The next morning, at a televised press conference, President Johnson was asked about an SST decision. "We don't have any definite date," snapped Johnson. "General McKee will have an announcement in connection with it shortly." As it happened, "shortly" turned out to be "now" because officials concerned forgot about the one-hour time difference between Washington and Texas. At the same moment, Federal Aviation Agency Administrator William F. McKee in the capital was telling another press conference about the Boeing-General Electric decision.
One reason for Johnson's foot-dragging about the SST is political: he is having trouble with liberal Democratic Senators who fear that the nation's antipoverty program will suffer cutbacks in favor of any spending for the B-2707. Seeking a $200 million supplemental appropriation for SST design work last August, the White House anticipated routine approval. Instead, Wisconsin's William Proxmire led an attack on the project, damned it as "a jet-set frill," finally wound up on the short end of a vote more narrow than anyone expected. Voting with Proxmire, among others, were both Robert and Teddy Kennedy--despite the fact that their brother had been the one who put the U.S. into the SST race in the first place.
If the President and Congress maintain this mood, the ceiling may be lowered for a U.S. industry that has built 78% of the 9,000 airline planes now flying worldwide and is confidently expected to nail down the supersonic market as well after 1974. SST work elsewhere is rolling along. The Russians are hard and quietly at work on the TU-144. In Toulouse last week, the Concorde prototype's wings were mated to its body and the $3 billion project is keeping right on schedule toward scheduled flight in 1971. The Concorde is smaller, slower and less rangy than the B-2707, will seat only 136 people. But it costs only $16 million, or less than half as much, and the Anglo-French consortium, with 69 orders already in the book, anticipates more if work is held up on the American version.
Glory & Jobs. The aircraft industry still remains more than hopeful that the President will eventually provide the necessary money. The industry points to several practical values in speeding up SST work. One is that eventual foreign sales of $40 billion would help the balance of payments. Another is that the Government would recoup everything it laid out in the shape of royalties. Beyond that, the SST, as the biggest single venture ever undertaken by U.S. industry, will create at least 100,000 new jobs across the country. The plane is too big for Boeing to build alone; Avco Corp., Fairchild Hiller, Ling-Temco-Vought, Martin Marietta, North American Aviation and Northrop have already been designated as subcontractors, and Lockheed too may end up with a slice of the work.
Meanwhile, Boeing is going ahead as best it can.

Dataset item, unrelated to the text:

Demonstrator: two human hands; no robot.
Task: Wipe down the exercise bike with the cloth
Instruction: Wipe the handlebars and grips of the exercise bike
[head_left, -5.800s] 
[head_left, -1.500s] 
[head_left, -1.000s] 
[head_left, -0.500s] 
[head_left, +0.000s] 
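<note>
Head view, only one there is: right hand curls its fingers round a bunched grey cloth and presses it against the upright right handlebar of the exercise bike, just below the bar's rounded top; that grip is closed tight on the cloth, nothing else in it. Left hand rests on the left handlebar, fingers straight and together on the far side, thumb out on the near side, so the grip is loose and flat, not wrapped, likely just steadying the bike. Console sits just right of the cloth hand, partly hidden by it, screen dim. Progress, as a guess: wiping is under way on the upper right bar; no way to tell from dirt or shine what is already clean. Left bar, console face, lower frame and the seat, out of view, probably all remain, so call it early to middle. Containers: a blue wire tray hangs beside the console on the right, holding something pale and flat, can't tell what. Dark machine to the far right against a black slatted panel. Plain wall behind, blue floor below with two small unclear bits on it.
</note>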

The B-2707 still has some design problems; foremost among them is the sonic booms it will create whizzing along at Mach 2.7 and the airport noise its engines will cause. But Boeing is confident that its swing wing, which folds back along the fuselage at 1,800 m.p.h. and opens out at slower subsonic speeds, may solve much of the boom and vvrrooom. And even while some engineers work at refinements such as these, others are already seriously at work on a new generation of jets to eventually follow. They would be called HSTs, for hypersonic transport, and would hurtle along at Mach 10 or 6,600 m.p.h. At that speed, the trip to Paris will take only 45 minutes.